The Royal College Of Pathologists of Australasia (RCPA) said a low uptake of influenza vaccinations in 2021 and a low global circulation of the influenza virus in the past two years has left Australians more vulnerable to the flu.
The RCPA said that while we may be feeling vaccination fatigue, the influenza jab should be taken to prevent widespread illness and even deaths.
RCPA Fellow Dr Jenny Robson, Pathologist-in-Charge of the Department of Microbiology Sullivan Nicolaides Pathology, said the influenza virus is hard to predict this year, and Australians should protect themselves with the vaccination.
“With the relatively recent opening of international borders, it is highly likely that we will see more influenza cases in Australia in 2022,” Dr Robson said.
“Therefore, the current recommendation is that all people aged six months and older should be vaccinated against influenza as soon as possible.
Dr Robson said the vaccine is particularly important for children aged six months to five years, adults over 65 years, individuals with other illnesses that can make them more susceptible to severe illness, First Nations people and pregnant women.
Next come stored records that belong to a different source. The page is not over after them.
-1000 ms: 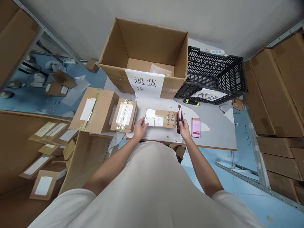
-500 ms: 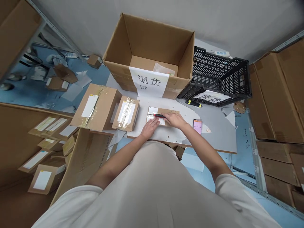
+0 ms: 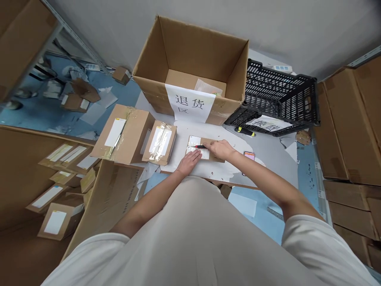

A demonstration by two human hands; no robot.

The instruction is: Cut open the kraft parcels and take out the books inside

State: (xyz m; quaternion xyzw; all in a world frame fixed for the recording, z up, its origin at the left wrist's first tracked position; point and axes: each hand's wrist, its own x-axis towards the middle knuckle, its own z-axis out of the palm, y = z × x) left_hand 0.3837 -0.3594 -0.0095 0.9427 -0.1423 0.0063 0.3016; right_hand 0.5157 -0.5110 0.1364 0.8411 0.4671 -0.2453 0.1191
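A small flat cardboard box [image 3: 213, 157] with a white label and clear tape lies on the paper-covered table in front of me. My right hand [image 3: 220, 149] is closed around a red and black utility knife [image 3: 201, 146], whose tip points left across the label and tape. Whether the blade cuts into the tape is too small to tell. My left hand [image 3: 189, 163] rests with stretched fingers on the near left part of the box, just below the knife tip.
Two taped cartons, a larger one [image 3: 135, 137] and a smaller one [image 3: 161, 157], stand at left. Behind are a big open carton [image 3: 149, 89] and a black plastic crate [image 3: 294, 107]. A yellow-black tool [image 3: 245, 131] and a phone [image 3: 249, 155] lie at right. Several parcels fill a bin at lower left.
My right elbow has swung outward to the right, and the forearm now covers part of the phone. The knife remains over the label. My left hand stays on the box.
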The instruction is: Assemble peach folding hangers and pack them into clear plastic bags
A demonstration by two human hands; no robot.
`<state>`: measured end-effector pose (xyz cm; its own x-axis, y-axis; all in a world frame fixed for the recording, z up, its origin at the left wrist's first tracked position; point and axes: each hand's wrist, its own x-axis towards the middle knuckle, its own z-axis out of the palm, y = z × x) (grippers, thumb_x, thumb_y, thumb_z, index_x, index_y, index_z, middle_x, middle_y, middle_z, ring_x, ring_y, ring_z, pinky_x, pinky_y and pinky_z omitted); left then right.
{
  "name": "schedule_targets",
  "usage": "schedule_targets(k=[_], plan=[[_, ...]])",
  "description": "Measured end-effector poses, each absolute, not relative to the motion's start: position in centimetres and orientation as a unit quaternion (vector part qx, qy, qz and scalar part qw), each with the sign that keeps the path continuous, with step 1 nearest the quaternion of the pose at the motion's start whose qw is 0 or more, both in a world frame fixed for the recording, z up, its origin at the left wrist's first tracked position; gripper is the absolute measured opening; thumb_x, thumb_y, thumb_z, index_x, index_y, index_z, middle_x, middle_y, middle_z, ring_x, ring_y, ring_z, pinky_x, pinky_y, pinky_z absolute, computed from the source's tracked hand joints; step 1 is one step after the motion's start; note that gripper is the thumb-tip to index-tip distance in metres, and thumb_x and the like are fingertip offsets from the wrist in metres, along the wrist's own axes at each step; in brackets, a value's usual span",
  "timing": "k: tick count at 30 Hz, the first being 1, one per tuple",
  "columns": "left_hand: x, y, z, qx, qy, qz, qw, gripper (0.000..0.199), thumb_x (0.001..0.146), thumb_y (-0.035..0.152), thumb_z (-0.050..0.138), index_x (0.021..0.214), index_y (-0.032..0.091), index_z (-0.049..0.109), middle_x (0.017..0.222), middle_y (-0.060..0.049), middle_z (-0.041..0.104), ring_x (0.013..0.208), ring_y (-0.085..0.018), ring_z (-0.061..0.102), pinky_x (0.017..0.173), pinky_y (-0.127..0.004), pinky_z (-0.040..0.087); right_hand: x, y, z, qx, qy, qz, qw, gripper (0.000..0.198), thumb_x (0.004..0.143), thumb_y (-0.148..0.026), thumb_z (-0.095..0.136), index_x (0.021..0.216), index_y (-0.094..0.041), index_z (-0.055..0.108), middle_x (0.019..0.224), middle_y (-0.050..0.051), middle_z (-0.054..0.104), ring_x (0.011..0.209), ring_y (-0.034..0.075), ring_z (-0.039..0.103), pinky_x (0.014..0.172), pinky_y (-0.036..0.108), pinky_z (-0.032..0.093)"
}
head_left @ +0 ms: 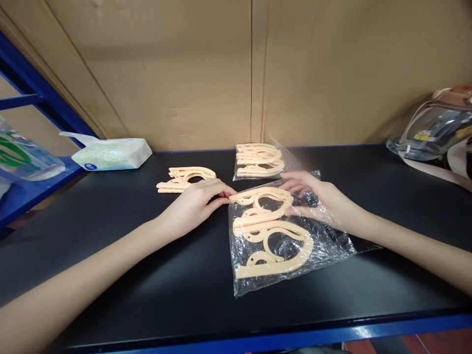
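Observation:
A clear plastic bag lies on the black tabletop with cream folding hangers inside, one above the other. My left hand pinches the bag's upper left edge, at the end of the upper folded hanger. From the right, my right hand reaches in under the film, its thumb and fingers around the curved end of that upper hanger. Close behind my left hand lies a loose folded hanger, partly hidden by it. Beyond the bag, a second clear bag holds more folded hangers.
A tissue pack stands at the back left, beside a blue metal frame and a plastic bottle. At the right, a clear bottle with a strap lies near the cardboard back wall. The black tabletop has a blue front edge.

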<state>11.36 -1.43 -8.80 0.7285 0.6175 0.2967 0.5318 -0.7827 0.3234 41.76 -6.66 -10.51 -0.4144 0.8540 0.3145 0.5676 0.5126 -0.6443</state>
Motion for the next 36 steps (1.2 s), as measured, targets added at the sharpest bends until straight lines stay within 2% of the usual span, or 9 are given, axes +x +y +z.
schedule_targets(k=[7, 10, 17, 22, 27, 29, 32, 34, 36], plan=[[11.5, -1.9, -8.5, 0.919, 0.326, 0.22, 0.014, 0.023, 0.098, 0.029, 0.045, 0.109, 0.022, 0.064, 0.104, -0.004, 0.064, 0.099, -0.02, 0.058, 0.089, -0.035, 0.046, 41.6, -7.0, -10.1, -0.46, -0.817, 0.198, 0.286, 0.065, 0.082, -0.051, 0.063, 0.136, -0.022, 0.04, 0.109, 0.009, 0.065, 0.097, 0.023, 0.062, 0.085, 0.042, 0.053], [11.8, -2.8, -8.0, 0.915, 0.327, 0.234, 0.039, 0.027, 0.098, 0.031, 0.043, 0.115, 0.021, 0.061, 0.113, -0.006, 0.059, 0.107, -0.02, 0.056, 0.095, -0.035, 0.044, 41.4, -7.1, -10.0, -0.465, -0.821, 0.17, 0.284, 0.062, 0.084, -0.053, 0.06, 0.133, -0.02, 0.042, 0.102, 0.009, 0.065, 0.093, 0.023, 0.062, 0.083, 0.043, 0.053], [12.5, -4.2, -7.5, 0.944, 0.278, 0.17, 0.054, 0.047, 0.088, 0.05, 0.058, 0.125, 0.023, 0.052, 0.124, -0.008, 0.055, 0.109, -0.024, 0.053, 0.094, -0.038, 0.044, 41.3, -7.4, -10.1, -0.468, -0.837, 0.111, 0.262, 0.061, 0.086, -0.055, 0.057, 0.133, -0.02, 0.042, 0.104, 0.009, 0.064, 0.095, 0.024, 0.061, 0.086, 0.044, 0.051], [12.2, -3.7, -7.7, 0.944, 0.287, 0.152, 0.047, 0.041, 0.093, 0.043, 0.052, 0.128, 0.023, 0.049, 0.132, -0.008, 0.051, 0.117, -0.024, 0.05, 0.101, -0.04, 0.04, 41.0, -7.6, -10.1, -0.48, -0.849, 0.039, 0.216, 0.063, 0.085, -0.055, 0.058, 0.136, -0.022, 0.041, 0.107, 0.009, 0.066, 0.096, 0.027, 0.062, 0.083, 0.047, 0.05], [11.0, -2.0, -7.4, 0.926, 0.332, 0.182, 0.003, 0.043, 0.097, 0.043, 0.039, 0.132, 0.019, 0.045, 0.135, -0.011, 0.049, 0.123, -0.026, 0.046, 0.105, -0.043, 0.036, 41.3, -7.8, -9.7, -0.484, -0.85, 0.027, 0.205, 0.053, 0.092, -0.041, 0.049, 0.14, -0.023, 0.037, 0.111, 0.007, 0.068, 0.097, 0.026, 0.063, 0.085, 0.047, 0.049], [9.8, -0.7, -7.1, 0.919, 0.351, 0.178, -0.038, 0.053, 0.095, 0.05, 0.039, 0.136, 0.016, 0.041, 0.138, -0.013, 0.047, 0.125, -0.029, 0.045, 0.106, -0.046, 0.034, 41.5, -7.9, -9.5, -0.497, -0.844, 0.028, 0.201, 0.048, 0.094, -0.033, 0.043, 0.141, -0.024, 0.035, 0.11, 0.005, 0.07, 0.096, 0.025, 0.064, 0.085, 0.046, 0.05], [7.6, 1.7, -6.8, 0.908, 0.386, 0.125, -0.1, 0.086, 0.084, 0.07, 0.045, 0.145, 0.012, 0.03, 0.144, -0.019, 0.041, 0.128, -0.037, 0.042, 0.105, -0.049, 0.032, 41.8, -7.8, -9.1, -0.521, -0.829, 0.033, 0.201, 0.048, 0.095, -0.027, 0.036, 0.142, -0.023, 0.033, 0.109, 0.006, 0.071, 0.096, 0.026, 0.066, 0.081, 0.046, 0.052], [6.2, 3.1, -6.8, 0.901, 0.415, 0.083, -0.098, 0.097, 0.077, 0.077, 0.046, 0.145, 0.009, 0.032, 0.136, -0.021, 0.049, 0.123, -0.038, 0.047, 0.103, -0.049, 0.033, 42.0, -7.7, -8.9, -0.534, -0.819, 0.047, 0.207, 0.049, 0.094, -0.027, 0.036, 0.143, -0.022, 0.032, 0.108, 0.006, 0.072, 0.094, 0.027, 0.067, 0.078, 0.047, 0.053], [5.3, 4.0, -6.7, 0.895, 0.436, 0.054, -0.075, 0.097, 0.075, 0.079, 0.046, 0.141, 0.009, 0.039, 0.128, -0.02, 0.056, 0.117, -0.037, 0.052, 0.101, -0.047, 0.034, 42.2, -7.5, -8.8, -0.538, -0.811, 0.069, 0.217, 0.049, 0.094, -0.025, 0.036, 0.142, -0.022, 0.032, 0.105, 0.005, 0.073, 0.093, 0.026, 0.068, 0.077, 0.045, 0.054]])
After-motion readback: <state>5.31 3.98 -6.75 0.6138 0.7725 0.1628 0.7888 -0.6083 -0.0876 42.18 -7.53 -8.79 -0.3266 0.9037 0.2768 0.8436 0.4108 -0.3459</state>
“It’s a good idea to remember that if anyone still needs to get the booster for COVID-19 then both vaccines can be given at the same time. In fact, over 65s should also consider Pneumovax, if it is due, which helps to protect against pneumococcal disease. All of these vaccines can be administered safely at the same time,” said Dr Robson.
The peak season of influenza in Australia usually occurs between July and September, but as Influenza A has already appeared in Australia, this year’s peak could be sooner.
“However, we now have lower levels of protection in the community, meaning the virus can spread more quickly,” Dr Robson said.
“This is due to less overall uptake of the influenza vaccine last year and reduced recent exposure to the virus. We, therefore, need to increase vaccine coverage in the community, not only to protect ourselves but to protect our vulnerable, just like we have with COVID-19.”